# Work instruction:
From the records that follow, copy every line that contains the word "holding".

# Data provided:
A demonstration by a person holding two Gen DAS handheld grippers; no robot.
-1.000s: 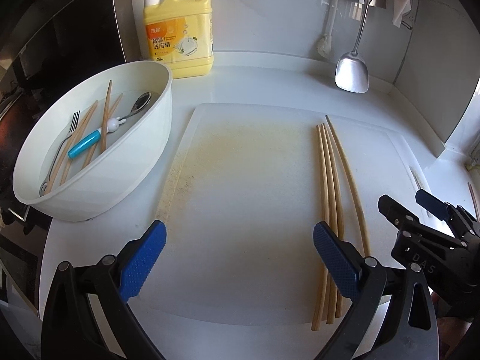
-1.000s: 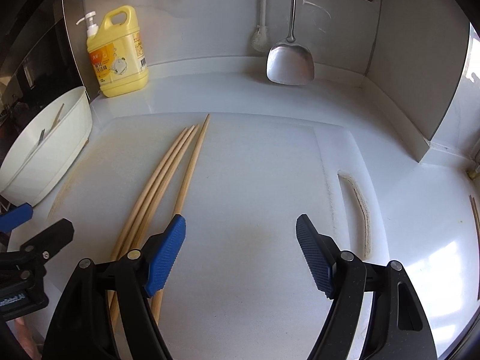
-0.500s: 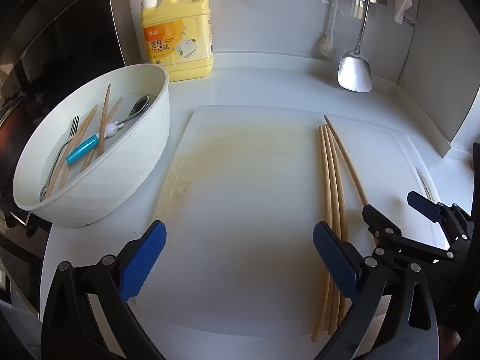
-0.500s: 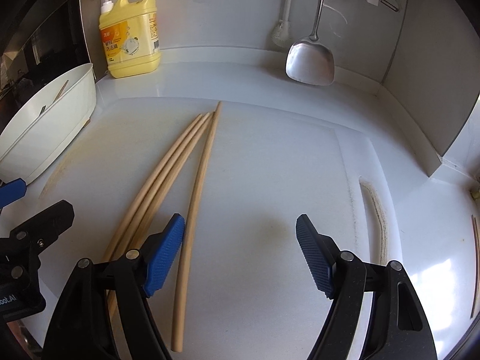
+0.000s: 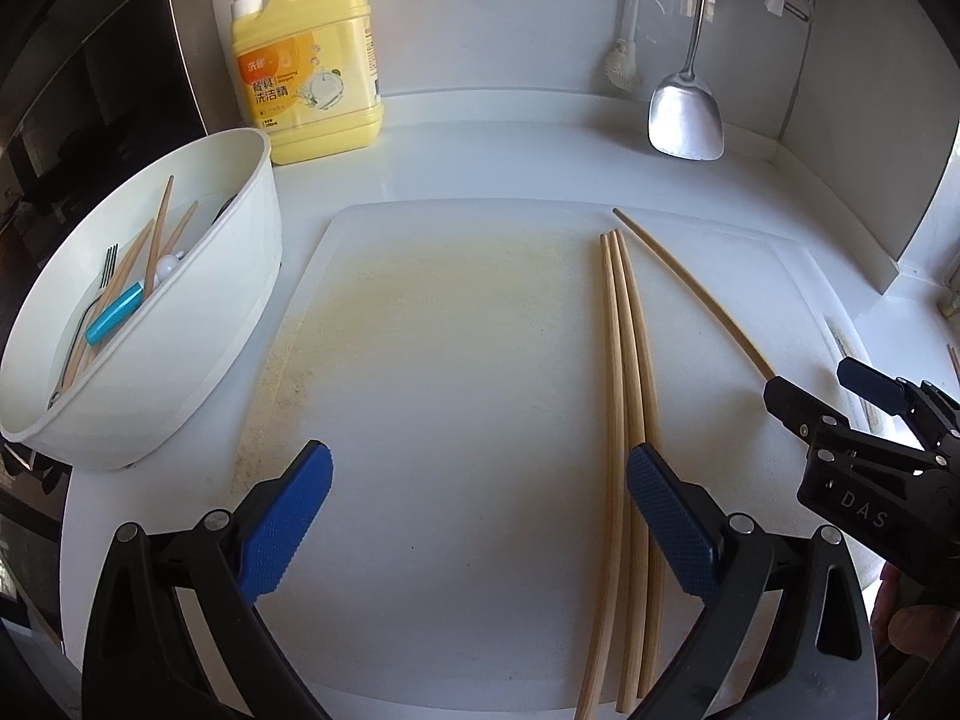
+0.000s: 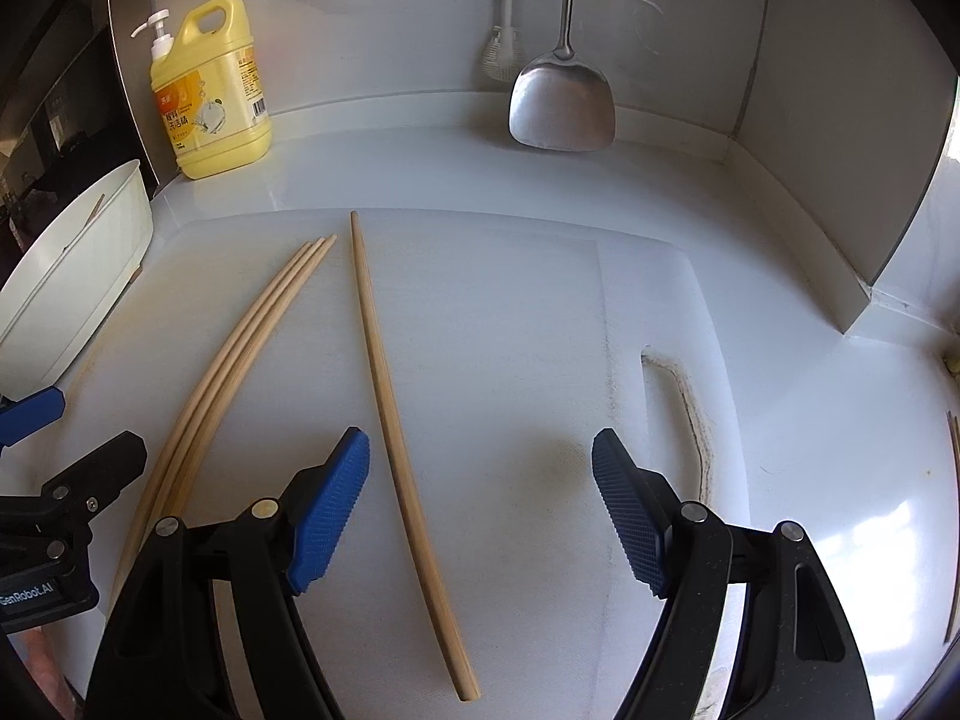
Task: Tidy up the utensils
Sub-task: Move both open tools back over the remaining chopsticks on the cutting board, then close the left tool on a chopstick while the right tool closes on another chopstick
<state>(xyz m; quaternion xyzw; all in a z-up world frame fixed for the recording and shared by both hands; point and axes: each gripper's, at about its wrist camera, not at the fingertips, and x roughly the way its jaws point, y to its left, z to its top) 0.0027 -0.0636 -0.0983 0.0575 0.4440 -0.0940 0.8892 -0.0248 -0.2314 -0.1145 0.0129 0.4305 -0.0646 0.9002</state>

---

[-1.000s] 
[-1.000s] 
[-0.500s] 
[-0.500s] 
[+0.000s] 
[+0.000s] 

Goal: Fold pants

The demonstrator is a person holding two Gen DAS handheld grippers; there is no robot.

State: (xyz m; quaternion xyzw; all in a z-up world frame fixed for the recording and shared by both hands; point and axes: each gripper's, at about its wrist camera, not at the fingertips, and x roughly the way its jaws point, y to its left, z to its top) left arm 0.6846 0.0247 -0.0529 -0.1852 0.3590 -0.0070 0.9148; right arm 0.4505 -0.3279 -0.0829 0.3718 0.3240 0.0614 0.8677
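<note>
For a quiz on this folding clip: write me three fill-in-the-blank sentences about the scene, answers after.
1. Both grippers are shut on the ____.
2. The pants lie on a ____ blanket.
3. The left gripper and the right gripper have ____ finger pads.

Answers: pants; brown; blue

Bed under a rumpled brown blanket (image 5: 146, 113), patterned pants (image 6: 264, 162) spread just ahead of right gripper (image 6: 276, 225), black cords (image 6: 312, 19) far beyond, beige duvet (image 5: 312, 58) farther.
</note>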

# Solution to this exercise:
A demonstration by a person holding two Gen DAS handheld grippers; no robot.
The demonstrator is a person holding two Gen DAS handheld grippers; there is no robot.

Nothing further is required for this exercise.